%%

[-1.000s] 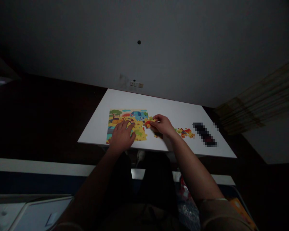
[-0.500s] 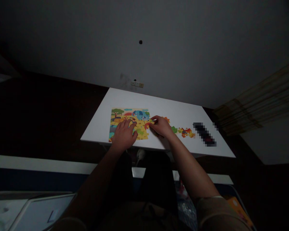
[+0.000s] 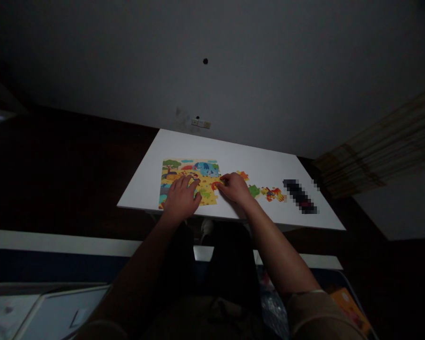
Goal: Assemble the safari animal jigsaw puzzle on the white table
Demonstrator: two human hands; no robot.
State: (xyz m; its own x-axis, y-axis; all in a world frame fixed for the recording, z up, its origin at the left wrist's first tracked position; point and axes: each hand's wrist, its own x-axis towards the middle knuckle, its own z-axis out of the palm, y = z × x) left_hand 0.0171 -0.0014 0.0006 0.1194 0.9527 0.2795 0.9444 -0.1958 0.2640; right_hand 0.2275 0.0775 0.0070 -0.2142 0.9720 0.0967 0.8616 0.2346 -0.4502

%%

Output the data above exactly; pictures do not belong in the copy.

### Result of this exercise
[-1.000s] 
[-0.500s] 
[+0.000s] 
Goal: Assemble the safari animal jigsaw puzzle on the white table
Demonstrator: two human hands; no robot.
State: (xyz m; its own x-axis, y-axis; all in a world frame fixed for the recording, z up, its origin at the left wrist's first tracked position; point and axes: each hand's wrist, its own x-axis towards the middle knuckle, its own z-axis out of the palm, y = z × x) left_hand 0.0171 -0.0014 0.0006 0.1194 0.9527 0.2795 0.9444 -0.1958 0.2640; right_hand 0.2275 0.0775 0.0070 -0.2142 0.9720 0.0967 0.8616 0.2346 -0.4502

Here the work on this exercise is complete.